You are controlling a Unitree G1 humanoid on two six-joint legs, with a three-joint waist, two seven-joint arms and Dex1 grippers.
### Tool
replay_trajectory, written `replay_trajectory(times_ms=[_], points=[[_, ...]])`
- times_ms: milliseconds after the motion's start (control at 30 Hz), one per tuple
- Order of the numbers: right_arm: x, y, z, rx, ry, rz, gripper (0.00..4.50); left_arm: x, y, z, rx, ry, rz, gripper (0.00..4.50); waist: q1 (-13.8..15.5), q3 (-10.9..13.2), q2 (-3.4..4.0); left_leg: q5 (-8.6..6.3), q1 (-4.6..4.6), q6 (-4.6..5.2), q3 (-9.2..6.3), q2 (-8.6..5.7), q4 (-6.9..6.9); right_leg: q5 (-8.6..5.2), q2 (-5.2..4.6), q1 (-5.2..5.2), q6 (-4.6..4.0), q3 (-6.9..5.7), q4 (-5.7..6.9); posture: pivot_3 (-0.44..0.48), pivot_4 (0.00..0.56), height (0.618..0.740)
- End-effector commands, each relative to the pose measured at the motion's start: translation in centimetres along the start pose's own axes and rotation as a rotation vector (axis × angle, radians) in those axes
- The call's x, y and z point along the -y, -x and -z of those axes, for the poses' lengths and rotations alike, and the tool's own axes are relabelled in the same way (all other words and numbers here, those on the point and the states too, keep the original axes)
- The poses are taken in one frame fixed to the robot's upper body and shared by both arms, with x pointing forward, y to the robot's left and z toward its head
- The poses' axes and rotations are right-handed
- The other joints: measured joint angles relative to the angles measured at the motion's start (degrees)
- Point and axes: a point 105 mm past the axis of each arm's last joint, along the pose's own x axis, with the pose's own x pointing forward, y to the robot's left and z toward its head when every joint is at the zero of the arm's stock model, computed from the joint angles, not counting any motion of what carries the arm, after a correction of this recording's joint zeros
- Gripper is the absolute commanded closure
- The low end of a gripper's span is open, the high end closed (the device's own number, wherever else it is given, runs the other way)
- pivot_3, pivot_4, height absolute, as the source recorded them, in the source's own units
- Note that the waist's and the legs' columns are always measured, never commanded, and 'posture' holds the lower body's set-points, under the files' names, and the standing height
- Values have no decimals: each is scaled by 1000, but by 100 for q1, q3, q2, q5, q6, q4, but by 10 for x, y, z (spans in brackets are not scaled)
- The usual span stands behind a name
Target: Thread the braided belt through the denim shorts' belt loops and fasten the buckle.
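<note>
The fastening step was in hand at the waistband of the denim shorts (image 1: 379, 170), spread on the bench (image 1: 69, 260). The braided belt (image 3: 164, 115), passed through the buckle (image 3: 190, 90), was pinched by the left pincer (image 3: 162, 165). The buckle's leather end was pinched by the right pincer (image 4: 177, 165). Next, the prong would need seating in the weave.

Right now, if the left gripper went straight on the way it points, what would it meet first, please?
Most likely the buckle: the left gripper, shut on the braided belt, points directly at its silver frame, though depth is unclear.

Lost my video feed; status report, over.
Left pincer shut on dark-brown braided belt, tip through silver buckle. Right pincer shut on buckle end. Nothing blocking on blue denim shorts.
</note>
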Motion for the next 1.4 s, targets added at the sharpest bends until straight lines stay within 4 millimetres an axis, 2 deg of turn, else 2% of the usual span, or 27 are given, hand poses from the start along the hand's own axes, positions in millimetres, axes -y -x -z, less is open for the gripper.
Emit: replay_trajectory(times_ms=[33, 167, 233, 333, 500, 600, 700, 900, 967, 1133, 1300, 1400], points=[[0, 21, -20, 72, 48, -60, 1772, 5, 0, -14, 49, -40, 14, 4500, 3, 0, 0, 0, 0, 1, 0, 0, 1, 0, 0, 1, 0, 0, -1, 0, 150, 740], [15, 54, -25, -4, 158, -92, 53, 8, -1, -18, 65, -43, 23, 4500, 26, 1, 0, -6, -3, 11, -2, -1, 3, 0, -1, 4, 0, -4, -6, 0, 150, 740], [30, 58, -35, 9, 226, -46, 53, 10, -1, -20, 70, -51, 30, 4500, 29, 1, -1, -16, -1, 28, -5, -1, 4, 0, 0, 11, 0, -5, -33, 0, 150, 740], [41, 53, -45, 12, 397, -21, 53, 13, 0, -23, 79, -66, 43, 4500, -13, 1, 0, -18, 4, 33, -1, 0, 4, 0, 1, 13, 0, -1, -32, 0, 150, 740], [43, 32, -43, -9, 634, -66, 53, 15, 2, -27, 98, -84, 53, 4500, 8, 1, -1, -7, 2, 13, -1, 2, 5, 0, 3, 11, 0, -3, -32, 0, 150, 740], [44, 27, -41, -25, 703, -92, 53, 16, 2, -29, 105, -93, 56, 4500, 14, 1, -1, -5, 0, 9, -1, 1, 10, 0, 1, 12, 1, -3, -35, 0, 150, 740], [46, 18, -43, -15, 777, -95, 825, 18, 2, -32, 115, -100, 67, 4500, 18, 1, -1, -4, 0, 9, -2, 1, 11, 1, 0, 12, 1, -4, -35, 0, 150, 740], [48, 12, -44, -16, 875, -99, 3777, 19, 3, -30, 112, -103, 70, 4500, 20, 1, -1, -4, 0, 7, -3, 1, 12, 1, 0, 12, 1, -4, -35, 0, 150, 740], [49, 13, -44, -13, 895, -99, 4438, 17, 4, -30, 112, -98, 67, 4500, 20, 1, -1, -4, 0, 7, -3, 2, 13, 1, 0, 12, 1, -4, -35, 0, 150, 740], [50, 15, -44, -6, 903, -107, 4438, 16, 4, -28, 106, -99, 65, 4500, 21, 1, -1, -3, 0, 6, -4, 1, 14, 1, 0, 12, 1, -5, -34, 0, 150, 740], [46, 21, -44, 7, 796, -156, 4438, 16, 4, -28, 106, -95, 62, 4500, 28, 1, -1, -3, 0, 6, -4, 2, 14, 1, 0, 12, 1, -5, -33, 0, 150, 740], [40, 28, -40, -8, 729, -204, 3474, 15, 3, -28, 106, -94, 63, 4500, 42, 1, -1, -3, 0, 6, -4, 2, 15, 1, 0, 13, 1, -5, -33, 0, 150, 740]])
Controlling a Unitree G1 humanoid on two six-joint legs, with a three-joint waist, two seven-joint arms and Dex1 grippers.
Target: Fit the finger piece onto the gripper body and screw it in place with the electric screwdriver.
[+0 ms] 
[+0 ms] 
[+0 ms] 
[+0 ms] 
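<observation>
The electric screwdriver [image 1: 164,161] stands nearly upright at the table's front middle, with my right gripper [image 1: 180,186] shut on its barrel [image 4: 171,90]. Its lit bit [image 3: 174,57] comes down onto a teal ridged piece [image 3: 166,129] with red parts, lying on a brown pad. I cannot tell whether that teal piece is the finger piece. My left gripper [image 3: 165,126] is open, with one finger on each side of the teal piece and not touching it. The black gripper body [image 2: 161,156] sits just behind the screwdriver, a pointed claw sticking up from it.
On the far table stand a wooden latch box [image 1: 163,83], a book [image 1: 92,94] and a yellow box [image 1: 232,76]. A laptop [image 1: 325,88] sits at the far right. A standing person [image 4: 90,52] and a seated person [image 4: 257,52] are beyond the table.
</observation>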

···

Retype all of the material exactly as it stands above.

Response below ::
You are controlling a Unitree G1 humanoid on two six-joint legs, with a three-joint waist, two seven-joint arms and Dex1 grippers.
### Tool
replay_trajectory, written `replay_trajectory(times_ms=[_], points=[[_, ...]])`
- times_ms: milliseconds after the motion's start (control at 30 Hz), one per tuple
- Order of the numbers: right_arm: x, y, z, rx, ry, rz, gripper (0.00..4.50); left_arm: x, y, z, rx, ry, rz, gripper (0.00..4.50); waist: q1 (-13.8..15.5), q3 (-10.9..13.2), q2 (-3.4..4.0); left_leg: q5 (-8.6..6.3), q1 (-4.6..4.6), q6 (-4.6..5.2), q3 (-9.2..6.3), q2 (-8.6..5.7), q4 (-6.9..6.9); right_leg: q5 (-8.6..5.2), q2 (-5.2..4.6), q1 (-5.2..5.2), q6 (-4.6..4.0), q3 (-6.9..5.7), q4 (-5.7..6.9); posture: pivot_3 (-0.44..0.48), pivot_4 (0.00..0.56), height (0.618..0.740)
- End-effector commands, each relative to the pose measured at the motion's start: translation in centimetres along the start pose's own axes and rotation as a rotation vector (axis × angle, radians) in those axes
- The call's x, y and z point along the -y, -x and -z of those axes, for the poses' lengths and rotations alike, and the tool's own axes are relabelled in the same way (all other words and numbers here, those on the point and the states too, keep the original axes)
- The poses are taken in one frame fixed to the robot's upper body and shared by both arms, with x pointing forward, y to the robot's left and z toward its head
- The poses' axes and rotations are right-handed
- The other joints: measured joint angles relative to the angles measured at the motion's start (degrees)
- Point and axes: a point 105 mm past the axis of each arm's last joint, along the pose's own x axis, with the pose's own x pointing forward, y to the robot's left and z toward its head when every joint is at the zero of the arm's stock model, computed from the joint angles, not counting any motion of what carries the arm, after a correction of this recording's joint zeros
- Gripper is the absolute commanded closure
- The low end of a gripper's span is open, the high end closed (the device's own number, wherever else it is given, runs the other way)
- pivot_3, pivot_4, height absolute, as the source recorded them, in the source's own units
- Note that the waist's and the legs' columns are always measured, never commanded, and 'posture' holds the lower body's set-points, under the files' names, and the standing height
- Values have no decimals: each is scaled by 1000, but by 100 for q1, q3, q2, q5, q6, q4, but by 10 for x, y, z (spans in brackets are not scaled)
- The usual span stands behind a name
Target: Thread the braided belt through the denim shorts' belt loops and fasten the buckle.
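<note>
The fastening step was in hand at the waistband of the denim shorts (image 1: 379, 170), spread on the bench (image 1: 69, 260). The braided belt (image 3: 164, 115), passed through the buckle (image 3: 190, 90), was pinched by the left pincer (image 3: 162, 165). The buckle's leather end was pinched by the right pincer (image 4: 177, 165). Next, the prong would need seating in the weave.

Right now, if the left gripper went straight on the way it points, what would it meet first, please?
Most likely the buckle: the left gripper, shut on the braided belt, points directly at its silver frame, though depth is unclear.

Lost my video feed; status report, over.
Left pincer shut on dark-brown braided belt, tip through silver buckle. Right pincer shut on buckle end. Nothing blocking on blue denim shorts.
</note>
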Motion for the next 1.4 s, targets added at the sharpest bends until straight lines stay within 4 millimetres an axis, 2 deg of turn, else 2% of the usual span, or 27 are given, hand poses from the start along the hand's own axes, positions in millimetres, axes -y -x -z, less is open for the gripper.
Emit: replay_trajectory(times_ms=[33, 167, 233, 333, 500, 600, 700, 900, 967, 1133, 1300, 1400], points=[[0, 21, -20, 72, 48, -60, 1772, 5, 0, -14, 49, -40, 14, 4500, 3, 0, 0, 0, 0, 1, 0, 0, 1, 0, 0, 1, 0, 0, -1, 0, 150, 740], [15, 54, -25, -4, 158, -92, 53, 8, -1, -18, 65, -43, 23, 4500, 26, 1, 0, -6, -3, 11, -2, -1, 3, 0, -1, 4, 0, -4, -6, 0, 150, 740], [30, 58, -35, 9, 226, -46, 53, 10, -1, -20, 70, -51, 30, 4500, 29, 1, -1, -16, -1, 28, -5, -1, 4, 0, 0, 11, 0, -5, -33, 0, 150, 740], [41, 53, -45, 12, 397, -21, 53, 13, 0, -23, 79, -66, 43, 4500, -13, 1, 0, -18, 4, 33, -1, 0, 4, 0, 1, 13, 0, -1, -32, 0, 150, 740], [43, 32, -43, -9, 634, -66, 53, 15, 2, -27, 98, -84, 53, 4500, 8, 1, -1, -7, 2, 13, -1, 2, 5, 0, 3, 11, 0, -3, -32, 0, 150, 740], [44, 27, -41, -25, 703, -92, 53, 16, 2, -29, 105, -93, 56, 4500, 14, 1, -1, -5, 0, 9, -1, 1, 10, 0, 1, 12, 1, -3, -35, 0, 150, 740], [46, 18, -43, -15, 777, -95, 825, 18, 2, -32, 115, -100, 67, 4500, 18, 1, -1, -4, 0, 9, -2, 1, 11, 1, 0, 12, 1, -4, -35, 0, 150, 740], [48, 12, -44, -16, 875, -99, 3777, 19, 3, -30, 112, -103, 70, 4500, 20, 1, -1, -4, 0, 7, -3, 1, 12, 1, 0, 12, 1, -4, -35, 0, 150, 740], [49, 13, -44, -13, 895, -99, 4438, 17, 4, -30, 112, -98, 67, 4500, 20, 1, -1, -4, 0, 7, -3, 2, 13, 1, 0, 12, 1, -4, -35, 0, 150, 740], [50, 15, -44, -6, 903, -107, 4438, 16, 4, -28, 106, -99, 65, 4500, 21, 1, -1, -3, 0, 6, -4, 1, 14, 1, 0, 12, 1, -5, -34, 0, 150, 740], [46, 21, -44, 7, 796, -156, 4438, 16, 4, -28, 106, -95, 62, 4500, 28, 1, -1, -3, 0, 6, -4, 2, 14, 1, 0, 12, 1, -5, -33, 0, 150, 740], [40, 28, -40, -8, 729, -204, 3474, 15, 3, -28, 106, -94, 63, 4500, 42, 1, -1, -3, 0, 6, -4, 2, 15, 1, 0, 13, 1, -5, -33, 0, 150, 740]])
Controlling a Unitree G1 humanoid on two six-joint legs, with a three-joint waist, two seven-joint arms and Dex1 grippers.
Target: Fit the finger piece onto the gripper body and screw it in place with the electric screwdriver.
[+0 ms] 
[+0 ms] 
[+0 ms] 
[+0 ms] 
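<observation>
The electric screwdriver [image 1: 164,161] stands nearly upright at the table's front middle, with my right gripper [image 1: 180,186] shut on its barrel [image 4: 171,90]. Its lit bit [image 3: 174,57] comes down onto a teal ridged piece [image 3: 166,129] with red parts, lying on a brown pad. I cannot tell whether that teal piece is the finger piece. My left gripper [image 3: 165,126] is open, with one finger on each side of the teal piece and not touching it. The black gripper body [image 2: 161,156] sits just behind the screwdriver, a pointed claw sticking up from it.
On the far table stand a wooden latch box [image 1: 163,83], a book [image 1: 92,94] and a yellow box [image 1: 232,76]. A laptop [image 1: 325,88] sits at the far right. A standing person [image 4: 90,52] and a seated person [image 4: 257,52] are beyond the table.
</observation>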

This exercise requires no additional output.